Il faut aussi en cas de pépins pouvoir remonter des infos aux utilisateurs/à la production/aux admins services pour qu'il puissent réagir etc.
Tout n'est pas forcément accessible depuis les logs, et je vais pas refiler les droits root aux services qui créé le tableau de bord du client...
Après c'est comme tout quand tu fais tomber un goulot d'étranglement tu en a un autre qui apparaît, mais c'est pas pour ça que ça ne sert à rien de l'avoir supprimé.
Mais il n'y a pas de goulot d'étranglement à ce niveau là. Je ne peux pas faire un diagnostique de mon data-center toute les minutes ce serait ultra consommateur de ressources pour rien - et d'un autre coté dans le cadre d'un cloud elastique je ne peux pas non plus demander au client de patienter une minute à chaque fois qu'il fait une modif ou qu'il passe d'un status iddle à un status plein régime. Donc l'ensemble du problème de consommation électrique ou de densité des data-center repose sur l'anticipation des admins et les optimisations du data-center. Le temps de boot d'une machine - dans la mesure ou il reste très inférieur au temps de mise à jour du status du data center ne rentre pas en compte.

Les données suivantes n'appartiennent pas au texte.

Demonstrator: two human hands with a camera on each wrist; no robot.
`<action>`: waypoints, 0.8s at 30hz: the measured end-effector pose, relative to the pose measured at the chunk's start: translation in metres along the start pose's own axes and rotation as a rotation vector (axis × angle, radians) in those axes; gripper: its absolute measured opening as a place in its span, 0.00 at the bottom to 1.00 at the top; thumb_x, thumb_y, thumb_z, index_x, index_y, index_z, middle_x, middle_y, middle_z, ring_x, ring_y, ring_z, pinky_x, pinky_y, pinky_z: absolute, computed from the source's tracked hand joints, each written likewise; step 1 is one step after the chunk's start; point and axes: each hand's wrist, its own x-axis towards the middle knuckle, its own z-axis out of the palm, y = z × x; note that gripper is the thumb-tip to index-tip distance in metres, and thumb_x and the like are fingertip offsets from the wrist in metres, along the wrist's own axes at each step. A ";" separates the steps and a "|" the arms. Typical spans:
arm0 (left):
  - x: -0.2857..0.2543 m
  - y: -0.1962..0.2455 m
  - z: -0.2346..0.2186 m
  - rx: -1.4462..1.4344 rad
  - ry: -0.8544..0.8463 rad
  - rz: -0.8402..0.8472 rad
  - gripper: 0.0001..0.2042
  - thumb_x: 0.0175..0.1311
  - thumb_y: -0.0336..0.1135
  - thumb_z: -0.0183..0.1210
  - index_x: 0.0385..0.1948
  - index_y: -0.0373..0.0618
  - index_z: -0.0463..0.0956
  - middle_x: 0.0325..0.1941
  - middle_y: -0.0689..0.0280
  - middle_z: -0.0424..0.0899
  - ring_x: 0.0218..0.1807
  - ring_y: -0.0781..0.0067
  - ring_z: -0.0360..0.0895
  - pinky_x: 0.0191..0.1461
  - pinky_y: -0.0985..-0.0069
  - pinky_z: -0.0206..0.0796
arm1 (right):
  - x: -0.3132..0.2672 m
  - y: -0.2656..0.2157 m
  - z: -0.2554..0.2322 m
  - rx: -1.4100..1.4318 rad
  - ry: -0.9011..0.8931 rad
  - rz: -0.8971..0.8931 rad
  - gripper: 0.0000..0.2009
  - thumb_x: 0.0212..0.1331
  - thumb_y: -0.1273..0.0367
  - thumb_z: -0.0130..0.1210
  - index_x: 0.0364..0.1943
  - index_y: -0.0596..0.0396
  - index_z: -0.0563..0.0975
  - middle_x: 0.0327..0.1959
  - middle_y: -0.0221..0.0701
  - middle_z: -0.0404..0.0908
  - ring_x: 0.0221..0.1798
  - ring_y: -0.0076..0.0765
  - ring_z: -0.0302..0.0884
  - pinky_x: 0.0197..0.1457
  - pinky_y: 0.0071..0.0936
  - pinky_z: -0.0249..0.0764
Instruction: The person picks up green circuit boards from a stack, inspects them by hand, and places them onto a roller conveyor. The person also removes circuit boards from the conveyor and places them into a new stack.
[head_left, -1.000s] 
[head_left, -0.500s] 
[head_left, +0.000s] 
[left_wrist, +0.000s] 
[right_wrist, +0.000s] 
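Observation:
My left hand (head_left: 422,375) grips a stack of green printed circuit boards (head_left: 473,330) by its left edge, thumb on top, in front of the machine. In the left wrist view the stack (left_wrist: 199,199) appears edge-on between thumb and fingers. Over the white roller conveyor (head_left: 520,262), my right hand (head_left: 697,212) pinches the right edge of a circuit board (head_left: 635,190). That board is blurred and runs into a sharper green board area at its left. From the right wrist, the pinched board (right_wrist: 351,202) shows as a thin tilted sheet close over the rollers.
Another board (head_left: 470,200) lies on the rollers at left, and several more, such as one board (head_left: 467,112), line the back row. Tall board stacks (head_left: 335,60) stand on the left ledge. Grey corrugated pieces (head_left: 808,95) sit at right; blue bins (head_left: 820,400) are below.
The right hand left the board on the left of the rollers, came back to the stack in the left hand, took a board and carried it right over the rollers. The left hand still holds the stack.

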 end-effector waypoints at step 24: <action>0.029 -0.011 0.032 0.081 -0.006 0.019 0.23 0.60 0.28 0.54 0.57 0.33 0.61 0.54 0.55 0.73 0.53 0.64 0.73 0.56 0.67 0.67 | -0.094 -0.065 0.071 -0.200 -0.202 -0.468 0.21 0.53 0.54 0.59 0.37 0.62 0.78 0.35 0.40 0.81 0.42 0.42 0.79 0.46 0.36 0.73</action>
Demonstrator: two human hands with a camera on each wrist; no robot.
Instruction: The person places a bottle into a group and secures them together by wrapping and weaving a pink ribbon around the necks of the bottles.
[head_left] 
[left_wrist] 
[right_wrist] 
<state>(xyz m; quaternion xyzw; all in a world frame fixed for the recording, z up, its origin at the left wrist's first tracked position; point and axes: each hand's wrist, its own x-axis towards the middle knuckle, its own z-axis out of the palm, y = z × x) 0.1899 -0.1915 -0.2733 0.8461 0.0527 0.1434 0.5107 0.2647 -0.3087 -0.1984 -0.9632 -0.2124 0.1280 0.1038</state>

Si je mets 8 minutes à mettre à jour le "load" de mon data center (ce qui sera déjà une performance - ou alors un gaspillage de performance suivant comment c'est fait), je ne vais pas attendre tout ce temps pour me dire "tiens ? On est plein il faudrait peut-être lancer un nouvel hyperviseur/monter des réseau virtuels des fois que la charge augmente". Comparé à ces huit minutes d'anticipation obligatoires (et encore une fois poler un datacenter complet en 8 minutes ca demande un certain doigté) les 4 secondes que va me faire gagner systemd au boot je m'en cogne. Le temps de boot de l'init c'est le 6 ème chiffre après la virgule d'une opération sur trois chiffres significatifs.